For Loretta, The Story of Alexander Graham Bell had a personal significance. It was the only time she and her three sisters appeared in the same film. The three played Myrtle’s sisters: Gertrude (Sally Blane), Grace (Polly Ann Young), and Berta (Georgiana Belzer). Sally’s resemblance to Loretta is so striking that seeing them together is like the charm of recognition that comes from leafing through the family album on a rainy afternoon. Perhaps in any year other than 1939 Ameche might at least have garnered an Oscar nomination. But 1939 was the year of Mr. Smith Goes to Washington, The Wizard of Oz, Stagecoach, Destry Rides Again, Ninotchka, Wuthering Heights, Dark Victory, Goodbye, Mr. Chips, The Women, and the one and only Gone with the Wind. Who cared about an invention that in 1939 was taken for granted?

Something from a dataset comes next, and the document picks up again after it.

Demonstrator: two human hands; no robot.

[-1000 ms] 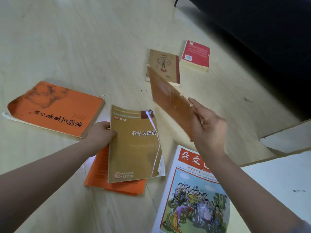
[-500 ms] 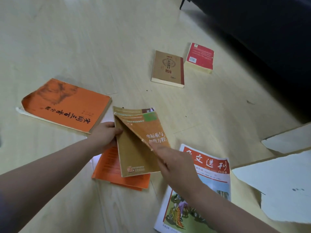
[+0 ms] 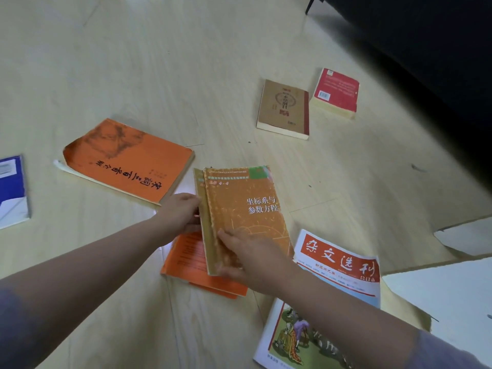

Loretta had mustered enough courage to say her own farewell to Zanuck, not knowing that she would be back for three more films. In 1939, she felt that the cord had been severed. At a meeting with Zanuck and Joseph Schenck, then president, she voiced her disillusionment: “Darryl, I won’t work with you …. In all the years I’ve been here, you never once sent me flowers or given me a bonus or even a raise …. I went back for ‘Mother Was (sic) a Freshman’ and ‘Come to the Stable’ And boy, Fox paid!” Zanuck felt the same about Loretta, going to whatever lengths he could to see that she paid for her ingratitude. Hollywood buzzed with “Loretta will never eat lunch in this town again” rumors. But Loretta was always able to find a protector, at least temporarily. And she found champions now in Walter Wanger and Harry Cohn.